# What are you making for appetizers on Thanksgiving?



## SierraCook (Nov 19, 2005)

My family always has appetizers to nibble on during the day on Thanksgiving. This year I am in charge of the appetizers. Here is what I am having so far.

Mexican layered bean dip with tortilla chips
Homemade salsa
Salami, cheese, and crackers
Teriyaki li'l smokies
Gingered chicken bites
Veggies and Italian Veggie Dip

I was just wondering what everyone else was having to snack on during Thanksgiving?


----------



## QSis (Nov 19, 2005)

This is my favorite food category, since I am the one who is always asked to bring appetizers to family dinners.

For this Thanksgiving, I'm making steamed mussels, steamed asparagus wrapped in prosciutto (then broiled a few minutes), Creamy Brie Kisses, and Baja Roll-ups. 
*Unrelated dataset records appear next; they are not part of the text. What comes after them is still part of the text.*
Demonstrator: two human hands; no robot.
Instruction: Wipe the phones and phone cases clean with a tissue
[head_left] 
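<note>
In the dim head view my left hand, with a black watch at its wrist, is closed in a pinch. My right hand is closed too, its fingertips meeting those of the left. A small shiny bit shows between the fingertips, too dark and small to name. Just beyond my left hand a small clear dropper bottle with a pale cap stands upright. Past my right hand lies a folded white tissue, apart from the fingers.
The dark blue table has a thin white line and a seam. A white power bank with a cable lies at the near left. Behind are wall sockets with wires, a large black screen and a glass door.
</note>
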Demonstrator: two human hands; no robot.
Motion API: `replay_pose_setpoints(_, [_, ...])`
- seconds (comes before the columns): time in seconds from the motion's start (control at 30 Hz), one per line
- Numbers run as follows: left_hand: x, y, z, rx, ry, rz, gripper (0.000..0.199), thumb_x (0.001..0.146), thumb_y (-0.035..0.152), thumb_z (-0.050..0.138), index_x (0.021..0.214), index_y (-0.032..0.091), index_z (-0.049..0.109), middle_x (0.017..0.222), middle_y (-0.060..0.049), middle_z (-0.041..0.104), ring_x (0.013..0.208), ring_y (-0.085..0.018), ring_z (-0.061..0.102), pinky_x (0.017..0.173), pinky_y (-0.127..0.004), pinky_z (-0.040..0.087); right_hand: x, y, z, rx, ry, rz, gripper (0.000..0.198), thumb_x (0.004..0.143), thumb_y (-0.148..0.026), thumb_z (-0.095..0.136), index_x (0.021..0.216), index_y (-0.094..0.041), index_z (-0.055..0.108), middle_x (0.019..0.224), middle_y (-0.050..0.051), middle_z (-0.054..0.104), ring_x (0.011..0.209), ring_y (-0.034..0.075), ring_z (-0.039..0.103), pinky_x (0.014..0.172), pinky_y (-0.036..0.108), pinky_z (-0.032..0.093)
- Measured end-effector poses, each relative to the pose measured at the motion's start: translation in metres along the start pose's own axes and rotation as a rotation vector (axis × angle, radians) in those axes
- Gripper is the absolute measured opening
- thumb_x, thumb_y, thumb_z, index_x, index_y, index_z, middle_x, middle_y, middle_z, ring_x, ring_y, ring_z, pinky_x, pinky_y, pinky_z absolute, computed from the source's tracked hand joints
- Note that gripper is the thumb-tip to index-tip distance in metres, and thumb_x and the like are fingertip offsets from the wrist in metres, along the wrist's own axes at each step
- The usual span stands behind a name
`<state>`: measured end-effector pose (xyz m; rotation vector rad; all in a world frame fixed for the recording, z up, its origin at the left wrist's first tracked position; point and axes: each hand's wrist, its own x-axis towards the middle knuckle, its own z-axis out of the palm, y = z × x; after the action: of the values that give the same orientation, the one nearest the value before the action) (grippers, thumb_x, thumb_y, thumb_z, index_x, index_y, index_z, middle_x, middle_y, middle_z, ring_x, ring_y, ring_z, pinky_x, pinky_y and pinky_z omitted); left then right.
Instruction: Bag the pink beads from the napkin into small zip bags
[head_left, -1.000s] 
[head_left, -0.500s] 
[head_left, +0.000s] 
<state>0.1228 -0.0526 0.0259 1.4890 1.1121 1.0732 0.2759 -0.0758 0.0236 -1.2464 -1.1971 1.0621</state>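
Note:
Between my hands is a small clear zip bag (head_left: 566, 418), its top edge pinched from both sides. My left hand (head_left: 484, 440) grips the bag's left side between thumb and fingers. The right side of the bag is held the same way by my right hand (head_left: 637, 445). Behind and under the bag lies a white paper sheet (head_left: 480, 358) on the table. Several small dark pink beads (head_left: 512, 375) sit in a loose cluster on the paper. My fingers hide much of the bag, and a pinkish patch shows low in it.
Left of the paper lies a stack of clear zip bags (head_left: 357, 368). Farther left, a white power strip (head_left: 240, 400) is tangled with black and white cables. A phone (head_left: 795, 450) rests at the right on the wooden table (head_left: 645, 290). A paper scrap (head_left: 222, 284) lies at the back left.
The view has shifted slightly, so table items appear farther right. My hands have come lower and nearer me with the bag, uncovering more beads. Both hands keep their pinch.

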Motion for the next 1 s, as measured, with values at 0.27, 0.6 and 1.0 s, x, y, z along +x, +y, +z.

The recipes for the last two are in the appetizer section, two threads under yours.  I was asking who had made them, but so far, no replies.

Lee


----------



## velochic (Nov 19, 2005)

We have a small quiet Thanksgiving...of course (just the 4 of us).   I'll be doing some hors d'oeuvres, though.  Probably some Turkish borek, a sundried tomato dip with veggies and crackers to go with it, and either stuffed mushrooms or some baked pinwheels of some sort.  I love to make hors d'oeuvres and even more to eat them.


----------



## Constance (Nov 19, 2005)

My daughter is bringing baked crab dip and bacon wrapped Little Smokies. I'm not sure if that's going to be enough. We could have as few as six, and as many as 14 people. If Jimmy shows up, he counts as at least 3 people.


----------



## kadesma (Nov 19, 2005)

We always have way to much to eat, but each kid likes to have a say in what we have so everyone got one choice...
1-stuffed onions and zucchini
2-rice torta
3-foccacia, salami,copa,provolone
4- Cade request, carrot, slices and ranch dip  
5-veggie tray and dip
6-avocado dip and sliced baguette, in honor of my dad
that's it so far..My sister just might show up with her usual spinach dip in a bread bowl...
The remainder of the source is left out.